- _YOUR TASK_: Exactly the lines below from the one with "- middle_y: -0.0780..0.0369" up to and including the one with "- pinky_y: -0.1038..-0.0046" make up the answer, with nothing else added.

Top of SUPPLIED DATA

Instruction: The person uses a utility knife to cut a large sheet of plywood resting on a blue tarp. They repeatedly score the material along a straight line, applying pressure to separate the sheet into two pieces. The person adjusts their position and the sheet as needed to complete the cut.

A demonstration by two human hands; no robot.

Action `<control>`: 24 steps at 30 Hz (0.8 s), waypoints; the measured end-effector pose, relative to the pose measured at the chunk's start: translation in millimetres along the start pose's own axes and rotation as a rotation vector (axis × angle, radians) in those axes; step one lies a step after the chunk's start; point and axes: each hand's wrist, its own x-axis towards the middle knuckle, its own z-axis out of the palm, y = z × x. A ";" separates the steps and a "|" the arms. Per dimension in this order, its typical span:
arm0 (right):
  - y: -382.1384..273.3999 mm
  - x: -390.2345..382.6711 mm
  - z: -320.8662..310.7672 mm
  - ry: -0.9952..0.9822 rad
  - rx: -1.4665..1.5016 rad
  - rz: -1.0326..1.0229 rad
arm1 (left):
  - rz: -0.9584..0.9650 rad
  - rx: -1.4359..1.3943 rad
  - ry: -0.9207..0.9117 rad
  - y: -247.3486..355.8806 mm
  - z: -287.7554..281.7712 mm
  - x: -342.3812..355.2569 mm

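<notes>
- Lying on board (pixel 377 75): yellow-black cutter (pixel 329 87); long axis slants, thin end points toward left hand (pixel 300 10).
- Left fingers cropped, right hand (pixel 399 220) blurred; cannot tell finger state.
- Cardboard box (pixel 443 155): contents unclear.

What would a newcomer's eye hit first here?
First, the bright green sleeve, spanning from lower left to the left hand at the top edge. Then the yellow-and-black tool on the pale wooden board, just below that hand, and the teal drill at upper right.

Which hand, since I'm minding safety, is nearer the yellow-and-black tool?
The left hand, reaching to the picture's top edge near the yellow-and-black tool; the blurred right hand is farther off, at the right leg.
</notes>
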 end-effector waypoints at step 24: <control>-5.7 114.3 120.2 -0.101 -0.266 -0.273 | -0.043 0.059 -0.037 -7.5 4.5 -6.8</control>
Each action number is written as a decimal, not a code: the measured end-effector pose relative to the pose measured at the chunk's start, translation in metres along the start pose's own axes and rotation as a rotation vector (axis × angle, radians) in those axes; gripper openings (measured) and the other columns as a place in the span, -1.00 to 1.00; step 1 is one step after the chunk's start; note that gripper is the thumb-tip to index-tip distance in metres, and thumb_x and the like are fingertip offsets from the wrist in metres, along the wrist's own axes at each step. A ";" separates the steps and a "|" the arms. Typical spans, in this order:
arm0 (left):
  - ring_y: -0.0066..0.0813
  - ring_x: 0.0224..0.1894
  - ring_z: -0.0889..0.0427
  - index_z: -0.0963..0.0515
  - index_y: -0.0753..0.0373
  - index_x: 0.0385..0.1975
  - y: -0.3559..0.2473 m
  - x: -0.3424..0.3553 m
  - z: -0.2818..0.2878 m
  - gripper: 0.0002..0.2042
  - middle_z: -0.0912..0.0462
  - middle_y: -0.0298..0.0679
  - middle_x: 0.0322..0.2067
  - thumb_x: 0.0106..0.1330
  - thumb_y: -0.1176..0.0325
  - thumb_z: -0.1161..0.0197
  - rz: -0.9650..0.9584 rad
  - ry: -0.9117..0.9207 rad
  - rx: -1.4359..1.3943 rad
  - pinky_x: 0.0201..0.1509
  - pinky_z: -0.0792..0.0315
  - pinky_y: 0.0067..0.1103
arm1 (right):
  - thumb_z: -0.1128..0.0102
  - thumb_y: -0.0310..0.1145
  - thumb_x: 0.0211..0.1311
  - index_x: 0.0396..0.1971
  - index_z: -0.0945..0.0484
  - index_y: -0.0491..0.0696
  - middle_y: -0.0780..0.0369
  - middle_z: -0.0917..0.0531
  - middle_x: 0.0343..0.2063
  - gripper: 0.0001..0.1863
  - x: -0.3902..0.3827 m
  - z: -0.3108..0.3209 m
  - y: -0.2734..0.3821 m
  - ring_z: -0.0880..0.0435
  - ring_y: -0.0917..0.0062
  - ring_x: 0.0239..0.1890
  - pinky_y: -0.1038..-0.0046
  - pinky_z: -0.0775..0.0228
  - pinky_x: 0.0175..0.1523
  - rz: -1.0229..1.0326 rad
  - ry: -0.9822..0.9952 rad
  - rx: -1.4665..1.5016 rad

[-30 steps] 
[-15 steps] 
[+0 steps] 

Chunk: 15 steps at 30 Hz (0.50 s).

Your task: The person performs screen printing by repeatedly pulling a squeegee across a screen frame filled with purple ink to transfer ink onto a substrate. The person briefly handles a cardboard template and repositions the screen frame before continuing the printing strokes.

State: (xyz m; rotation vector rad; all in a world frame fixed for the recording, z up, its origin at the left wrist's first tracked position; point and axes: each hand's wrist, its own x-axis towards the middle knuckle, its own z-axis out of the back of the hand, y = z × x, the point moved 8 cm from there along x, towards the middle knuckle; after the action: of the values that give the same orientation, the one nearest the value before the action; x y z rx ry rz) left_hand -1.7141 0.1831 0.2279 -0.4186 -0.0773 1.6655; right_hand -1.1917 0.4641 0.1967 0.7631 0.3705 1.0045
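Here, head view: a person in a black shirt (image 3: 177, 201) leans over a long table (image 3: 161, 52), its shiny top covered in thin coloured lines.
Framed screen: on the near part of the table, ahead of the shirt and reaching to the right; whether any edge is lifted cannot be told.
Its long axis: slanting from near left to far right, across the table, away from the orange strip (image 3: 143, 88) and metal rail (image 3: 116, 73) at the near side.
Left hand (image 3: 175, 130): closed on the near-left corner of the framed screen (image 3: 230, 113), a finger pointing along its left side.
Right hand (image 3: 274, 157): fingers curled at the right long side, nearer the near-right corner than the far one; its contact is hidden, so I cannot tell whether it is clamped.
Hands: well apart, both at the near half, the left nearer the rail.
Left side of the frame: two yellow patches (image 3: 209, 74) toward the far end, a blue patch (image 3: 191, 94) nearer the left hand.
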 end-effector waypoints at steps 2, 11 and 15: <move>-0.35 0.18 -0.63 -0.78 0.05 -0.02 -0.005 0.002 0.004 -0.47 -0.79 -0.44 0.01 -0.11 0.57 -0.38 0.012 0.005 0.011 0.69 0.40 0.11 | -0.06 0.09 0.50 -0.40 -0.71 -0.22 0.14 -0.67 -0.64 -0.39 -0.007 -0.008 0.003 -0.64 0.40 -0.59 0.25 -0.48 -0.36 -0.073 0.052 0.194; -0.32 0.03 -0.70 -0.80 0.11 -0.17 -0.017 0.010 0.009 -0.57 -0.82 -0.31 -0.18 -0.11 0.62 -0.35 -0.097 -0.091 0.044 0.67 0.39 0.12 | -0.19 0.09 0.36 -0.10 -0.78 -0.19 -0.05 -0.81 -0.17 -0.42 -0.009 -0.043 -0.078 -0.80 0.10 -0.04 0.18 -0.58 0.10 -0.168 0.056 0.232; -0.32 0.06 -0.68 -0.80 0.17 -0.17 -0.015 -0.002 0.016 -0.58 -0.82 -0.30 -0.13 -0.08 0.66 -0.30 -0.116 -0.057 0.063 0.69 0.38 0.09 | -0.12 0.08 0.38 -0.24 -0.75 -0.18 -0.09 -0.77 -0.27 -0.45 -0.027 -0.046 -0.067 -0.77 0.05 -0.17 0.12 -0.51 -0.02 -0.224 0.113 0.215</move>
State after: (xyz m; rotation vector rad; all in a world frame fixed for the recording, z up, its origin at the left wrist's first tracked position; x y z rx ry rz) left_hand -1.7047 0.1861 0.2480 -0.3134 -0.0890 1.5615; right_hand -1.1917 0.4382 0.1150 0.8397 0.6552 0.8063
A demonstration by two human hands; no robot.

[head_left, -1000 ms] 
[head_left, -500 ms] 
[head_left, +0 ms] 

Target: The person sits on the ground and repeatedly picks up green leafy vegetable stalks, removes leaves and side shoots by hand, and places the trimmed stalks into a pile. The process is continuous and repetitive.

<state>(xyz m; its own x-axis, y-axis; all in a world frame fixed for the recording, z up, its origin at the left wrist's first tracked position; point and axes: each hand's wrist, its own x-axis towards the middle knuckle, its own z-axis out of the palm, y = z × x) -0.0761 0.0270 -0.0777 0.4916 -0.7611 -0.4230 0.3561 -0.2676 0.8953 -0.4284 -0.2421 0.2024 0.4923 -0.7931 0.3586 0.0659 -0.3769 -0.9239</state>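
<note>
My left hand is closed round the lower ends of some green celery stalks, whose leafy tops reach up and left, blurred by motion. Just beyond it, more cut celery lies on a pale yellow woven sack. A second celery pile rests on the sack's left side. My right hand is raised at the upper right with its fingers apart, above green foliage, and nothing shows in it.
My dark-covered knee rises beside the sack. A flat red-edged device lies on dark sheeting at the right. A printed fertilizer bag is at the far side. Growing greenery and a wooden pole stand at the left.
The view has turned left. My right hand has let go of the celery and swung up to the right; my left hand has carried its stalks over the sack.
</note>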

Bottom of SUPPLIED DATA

- _WORKED SOLUTION_:
  - middle_y: -0.0780..0.0369
  - middle_z: -0.0917..0.0531
  - middle_x: 0.0343..0.2063
  - gripper: 0.0001..0.1863
  - x: -0.3902..0.3827 m
  - z: -0.3108..0.3209 m
  - y: -0.2734..0.3821 m
  - ring_z: -0.0880..0.0435
  - ring_y: -0.0917..0.0062
  - ring_x: 0.0239..0.1890
  - pinky_y: -0.1038..-0.0046

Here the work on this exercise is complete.